Llevamos cuatro décadas aplazando la adopción de medidas ante la evidencia, que muchos no saben ver y otros muchos niegan, del fin de un ciclo de desarrollo económico caracterizado por un fuerte crecimiento mundial muy desigual en un marco normativo de desregulación procedente de la era Reagan-Thatcher, que dio la impresión de que la desregulación facilita el crecimiento; es así si se prescinde de las crisis financieras, de la desigualdad estructural y de los costes materiales.

Pero resulta que los costes son prohibitivos para el planeta y para la humanidad: despilfarro, agotamiento de recursos naturales, crisis climática, aumento de las desigualdades entre clases sociales, entre sociedades, entre países y entre bloques.

Que millones de personas hayan mejorado en su pobreza, pasando de vivir con dos euros al día a vivir con cinco, no cambia su pobreza objetiva. Que en la última década los más ricos hayan acaparado el 50% de la nueva riqueza generada sí que tiene un significado –el moral aparte–, sustrae recursos de la economía global, los atesora sin rendimiento social o los despilfarra en el lujo y el capricho, como Elon Musk quemando más de 10.000 millones de dólares en un cohete espacial pifiado.

El fin del ciclo, y de mucho más, es de alcance mundial, pero se vive localmente. Si el fenómeno es percibido, no lo es igual en Nueva York, en Lagos o en Barcelona y sus consecuencias no son las mismas en uno u otro lugar.

Nueva York todavía surfea la ola de la (falsa) abundancia, Lagos se hunde en el crecimiento galopante de su población y Barcelona tiene la oportunidad de descubrir el fin de la copiosidad a través del racionamiento del agua.

Las tres ciudades ejemplifican tres problemas generalizables: la falsa abundancia, la demografía descontrolada y la falta de agua, el recurso natural que vale simbólicamente por todos los recursos naturales. Combinado todo, resulta un coctel explosivo en un desorden global.

Pero ¿quién se ocupa del desorden global? La situación es muy grave porque no hay ninguna instancia que esté a los mandos, de manera que el planeta con la humanidad que lleva embarcada es una nave a la deriva.

La Organización de las Naciones Unidas sería un buen piloto, pero cuando fue fundada el problema principal que la justificó era asegurar el mantenimiento de la paz y la seguridad internacionales; aunque también se previó la cooperación, su necesidad era inversa a la de ahora.
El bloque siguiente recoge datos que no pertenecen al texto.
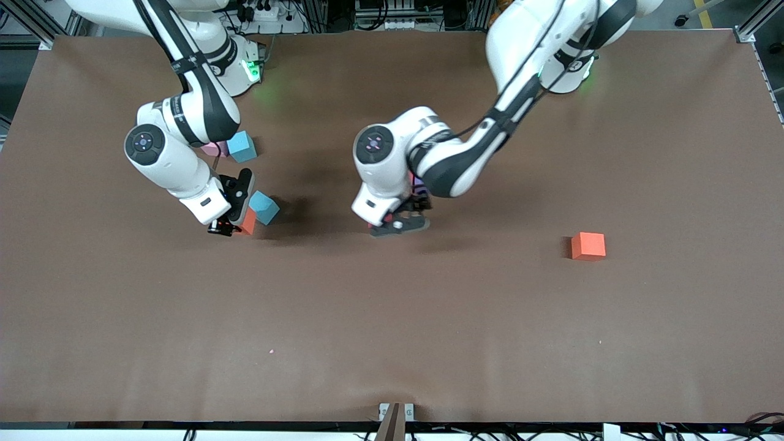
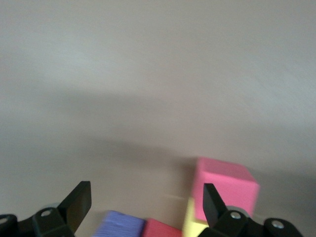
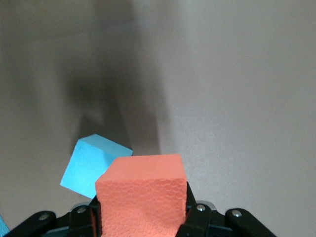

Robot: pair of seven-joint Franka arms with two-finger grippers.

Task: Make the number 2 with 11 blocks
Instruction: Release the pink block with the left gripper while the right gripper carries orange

Entonces la cooperación era para crecer, ahora se necesita para la contención del crecimiento y la gestión de una austeridad forzosa en la parte del planeta en la que se encuentran Barcelona, España, Europa, Nueva York y Occidente, más China, que es el primer emisor mundial de gases de efecto invernadero, a la vez que se reequilibra la otra parte en la que se encuentran Lagos, Nigeria, África y el sur global. Una tarea ciclópea, que no se atisba qué instancia podría pilotar.

Las Naciones Unidas son la única posibilidad, pero han sido inutilizadas por las grandes potencias utilizándolas para sus intereses, manteniéndolas bloqueadas en su función de mantenimiento de la paz y la seguridad internacionales mediante el veto en el Consejo de Seguridad, sea del bloque Rusia-China o del bloque Estados Unidos-Reino Unido-Francia, como se comprueba en su incapacidad para parar la guerra en Ucrania y en Palestina, lo que repercute en su credibilidad y efectividad en los otros campos funcionales.

Recuperar las Naciones Unidas será muy difícil, habría que intentarlo porque no hay otra instancia para frenar la deriva. Tal vez, si todo empeorara aún más y más rápido, al borde del precipicio se reflotaría a la única Organización planetaria en la que están representados los 193 Estados del mundo, tiene amplia experiencia en la gestión de crisis y todavía goza de cierto prestigio.

Para recuperarlas, Estados Unidos, China y Rusia deberían quererlo, que quiere decir necesitarlo, lo cual se presenta como absolutamente improbable, de momento. La deriva continuará y los riesgos de una catástrofe planetaria aumentarán incontenibles.

La Unión Europea podría cumplir una función de instancia intermedia coadyuvante. Para ello las elecciones europeas del mes de junio son trascendentales para mantener la actual mayoría del bloque europeísta formado por democristianos, liberales, verdes y socialdemócratas, mayoría no asegurada por el ascenso de las ultraderechas eurófobas y de los euroescépticos de la derecha y de la izquierda.

En la deriva no hay margen para ninguna suerte de optimismo, el “todo se arreglará” nunca fue tan ilusorio, solo queda empeñarse en evitar la catástrofe.